Kids Escape to Adventures in a Really Good Book
Community activities are at a standstill, but we bet your family household is now more lively! You can take some “social distance” from your kids but still keep the adventures rolling. In quiet time, kids can still escape to adventures – in a really good book.
With this in mind and with a desire to support local businesses, we set out to find the best adventure reads for kids ages 5 – 14. We also identified ways to get books fast and easy. To do this, we talked to folks at The Bookworm, a local independent bookseller, and they suggested these titles for adventure-loving kids. We hope your children love them.
Book Escapes for Young Readers
- Henry & Mudge and the Starry Night – a Ready-to-Read book by Cynthia Rylant (Ages 5 – 7)
Henry and his dog, Mudge, go camping with Henry’s parents. They see wildlife, waterfalls and rainbows – and smell good smells – while they hike. They cook camp food and sing around the campfire. Then, at the end of the day, they view the stars. If your child likes this book, there are 25 more in the series!
- Charlie & Mouse Outdoors – an early reader chapter book by Laurel Snyder (Ages 6 – 9)
Two brothers set off on a camping adventure with their parents… and hilarity ensues.
“Follow along as they take a long drive, have a quick hike, defeat a big lion, hide in a small tent, and conquer the great outdoors—together.
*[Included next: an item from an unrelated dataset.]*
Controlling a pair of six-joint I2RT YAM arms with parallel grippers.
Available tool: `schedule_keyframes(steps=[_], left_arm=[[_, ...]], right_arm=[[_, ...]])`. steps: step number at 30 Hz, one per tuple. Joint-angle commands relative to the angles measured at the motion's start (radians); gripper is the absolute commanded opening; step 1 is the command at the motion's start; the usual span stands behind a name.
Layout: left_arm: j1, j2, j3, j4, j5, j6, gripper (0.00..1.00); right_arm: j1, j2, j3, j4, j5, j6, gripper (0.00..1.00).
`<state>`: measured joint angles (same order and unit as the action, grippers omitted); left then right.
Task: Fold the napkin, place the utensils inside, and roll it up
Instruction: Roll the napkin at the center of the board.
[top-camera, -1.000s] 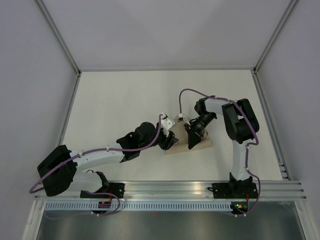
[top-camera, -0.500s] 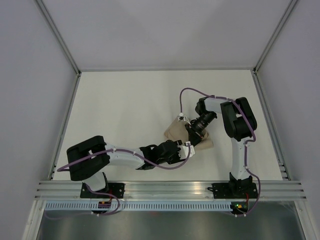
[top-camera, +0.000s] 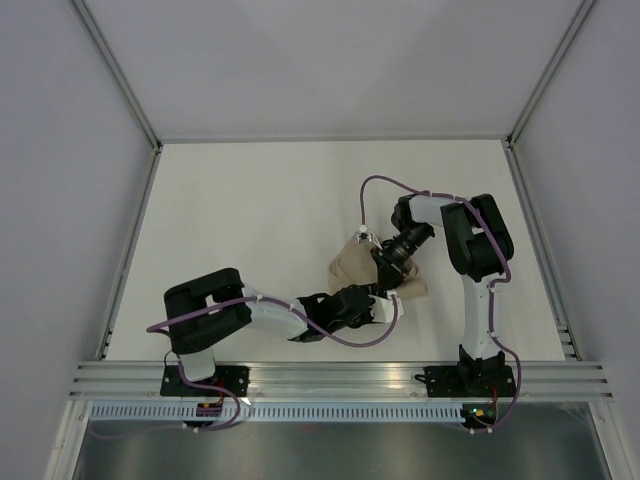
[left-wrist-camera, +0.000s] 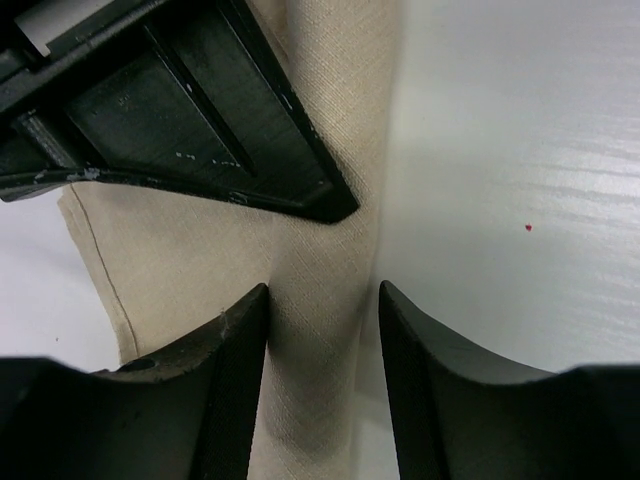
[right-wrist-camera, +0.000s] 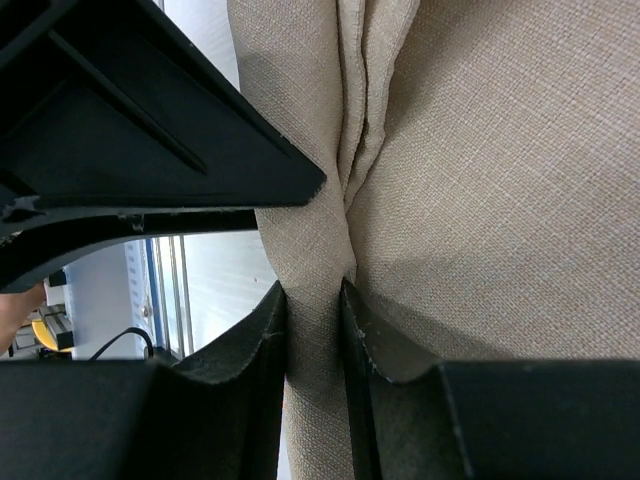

There is so much fun to be had along the way—telling stories, fighting monsters, crashing their tent—but best of all is the joy of sharing it with each other.” – The Bookworm website
- My Side of the Mountain a novel by Jean Craighead George (Ages 8 – 12)
Sam Gribley runs away from New York City to live in the Catskill Mountains and he is ill-prepared. His sole possessions are a penknife, a ball of cord, forty dollars and some flint and steel. This story of independence and courage in the face of danger is told in the first person with journal entries, letters and nature sketches. The novel won a Newbury Award.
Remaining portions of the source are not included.